Quest’anno, nella cattedrale di Liverpool, lei e il reverendo Sonya Dorah hanno tenuto un servizio la sera prima della Domenica della Mamma per le persone che, come loro, non hanno potuto avere figli biologici. Dorah, che ha scritto la liturgia e ora ha tre figli adottati, ha contratto la clamidia quando è stata violentata, a 17 anni, lasciandola sterile. Lei dice del servizio: “È stato un giorno incredibile. Il tipo di cosa in cui pensi: perché questo non è sempre esistito? Perché le persone senza figli non sono mai state riconosciute? Abbiamo avuto circa 80 persone nella cattedrale – uomini e donne – e stiamo pensando di farne altre. Ci sono momenti dell’anno che sono particolarmente difficili per chi non ha figli: Natale, San Valentino, i bambini che tornano a scuola all’inizio dell’anno accademico. C’è anche la sensazione – che credo sia sbagliata – che non si conosce l’amore se non si è avuto un figlio. Conosco altri vicari che sono senza figli e non tengono il bambino al battesimo perché è troppo doloroso per loro.”
Ci sono molte decine di ragioni per cui le persone diventano involontariamente senza figli. La Day ne ha descritte alcune nel suo post, Fifty Ways Not to Be a Mother, “ma potrei facilmente arrivare a 100”, dice – la lista include “essere single e incapaci di trovare una relazione adatta dalla metà dei 30 anni in poi” e “avere le ovaie danneggiate dalla chemioterapia”. È la pagina più visitata del suo sito, insieme ai consigli su come rispondere alla domanda “Hai figli?” e alle risposte quasi comicamente inappropriate che la mancanza di figli può provocare nelle altre persone: “Tutto accade per una ragione”, è nella Top 5, anche se l’insegnante di spagnolo di Lowrie ha superato questa classifica quando “si è offerta di portare un bambino per me su Facebook”.

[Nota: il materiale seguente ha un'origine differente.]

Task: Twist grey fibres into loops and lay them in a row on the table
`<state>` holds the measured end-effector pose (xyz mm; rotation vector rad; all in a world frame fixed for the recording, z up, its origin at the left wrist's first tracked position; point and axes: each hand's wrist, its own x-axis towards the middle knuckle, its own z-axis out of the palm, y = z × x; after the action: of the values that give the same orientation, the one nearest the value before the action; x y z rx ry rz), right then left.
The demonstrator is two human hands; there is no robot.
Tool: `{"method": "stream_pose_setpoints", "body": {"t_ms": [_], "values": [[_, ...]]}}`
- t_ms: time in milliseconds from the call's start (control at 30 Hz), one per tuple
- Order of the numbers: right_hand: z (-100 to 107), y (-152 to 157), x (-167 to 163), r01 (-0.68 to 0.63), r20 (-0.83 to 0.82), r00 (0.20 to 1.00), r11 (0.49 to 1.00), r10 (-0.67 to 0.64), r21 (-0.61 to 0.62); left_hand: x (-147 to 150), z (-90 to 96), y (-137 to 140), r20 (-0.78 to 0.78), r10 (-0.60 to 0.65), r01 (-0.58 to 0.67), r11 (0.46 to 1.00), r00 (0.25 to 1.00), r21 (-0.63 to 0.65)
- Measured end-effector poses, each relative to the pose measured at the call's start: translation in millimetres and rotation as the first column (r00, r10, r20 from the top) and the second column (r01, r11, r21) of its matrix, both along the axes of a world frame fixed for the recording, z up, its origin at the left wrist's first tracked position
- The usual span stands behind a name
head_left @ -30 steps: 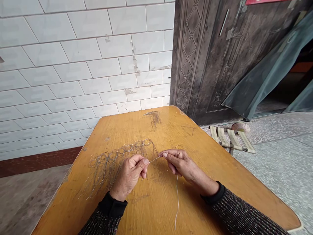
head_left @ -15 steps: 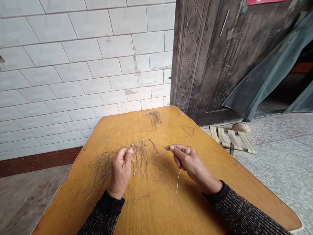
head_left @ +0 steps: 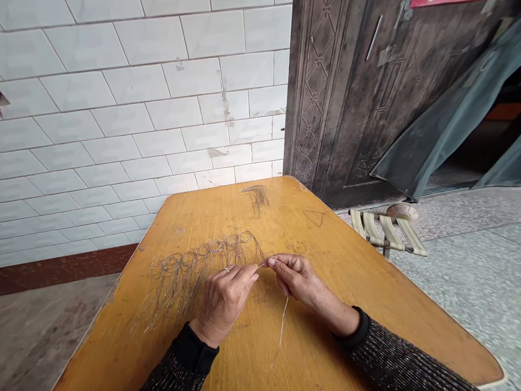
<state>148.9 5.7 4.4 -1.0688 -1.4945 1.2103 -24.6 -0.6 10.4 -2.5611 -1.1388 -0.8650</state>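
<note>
My right hand (head_left: pixel 299 279) pinches a thin silvery wire (head_left: pixel 281 332) between thumb and fingers. Its long tail hangs below the palm toward the table. At the short end of that wire, left of the right fingertips, my left hand (head_left: pixel 228 297) has its thumb and forefinger closed in a pinch. The two hands nearly touch. Behind and left of my left hand lies a row of looped wires (head_left: pixel 203 252) with loose tails, partly covered by that hand. A small wire ring (head_left: pixel 300 247) rests just beyond my right hand.
The wooden table (head_left: pixel 350 326) carries a bundle of bent wires (head_left: pixel 259 198) at its far end and a triangular bent wire (head_left: pixel 315 218) near the right edge. A striped folding stool (head_left: pixel 386 231) stands right of the table. A tiled wall (head_left: pixel 134 117) and dark door (head_left: pixel 345 103) lie beyond.
My left hand has moved right and slightly down to the wire's short end. My right hand has shifted a little left and down, uncovering the small ring behind it.
</note>
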Motion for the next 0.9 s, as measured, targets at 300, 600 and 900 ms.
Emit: {"method": "stream_pose_setpoints", "body": {"t_ms": [300,600,900], "values": [[3,-1,4,-0.083,0.096,0.992,0.996,0.080,0.031,-5,0.4,5,-0.091,-0.015,0.000,0.988,0.996,-0.157],[6,-3,8,-0.172,0.177,0.969,0.985,0.170,-0.009,-19,10.3,16,0.123,-0.028,0.082,0.887,0.992,-0.454],[0,3,6,-0.065,0.193,0.979,0.998,0.063,0.002,-7,18.4,6,0.038,0.017,-0.018,0.999,0.999,0.037]]}}
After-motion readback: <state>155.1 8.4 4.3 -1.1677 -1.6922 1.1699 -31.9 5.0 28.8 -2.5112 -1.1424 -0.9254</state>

Si nota, nella sezione commenti del blog di Day, come spesso siano le madri, non i padri o altre donne senza figli, a causare più frequentemente turbamento o offesa tra le persone che non hanno potuto avere figli. “La maternità è quasi come un idolo che viene venerato”, dice Lowrie. “Molte donne che non possono avere figli trovano che le loro relazioni con le amiche e le loro madri ne risentono molto. Essere senza figli è una forma molto complessa di dolore. Giorno per giorno, è ancora doloroso. Il desiderio di avere un figlio è ancora presente. Ho amici a cui non sono più vicina perché parlano solo di bambini o di essere madre”. Cerca di convincerle ad abbracciare gli altri aspetti della loro vita perché, se non lo fanno, cosa dice questo di loro o di lei? “Sicuramente una madre è più di una persona che ha figli? E io sono più di qualcuno che non li ha.”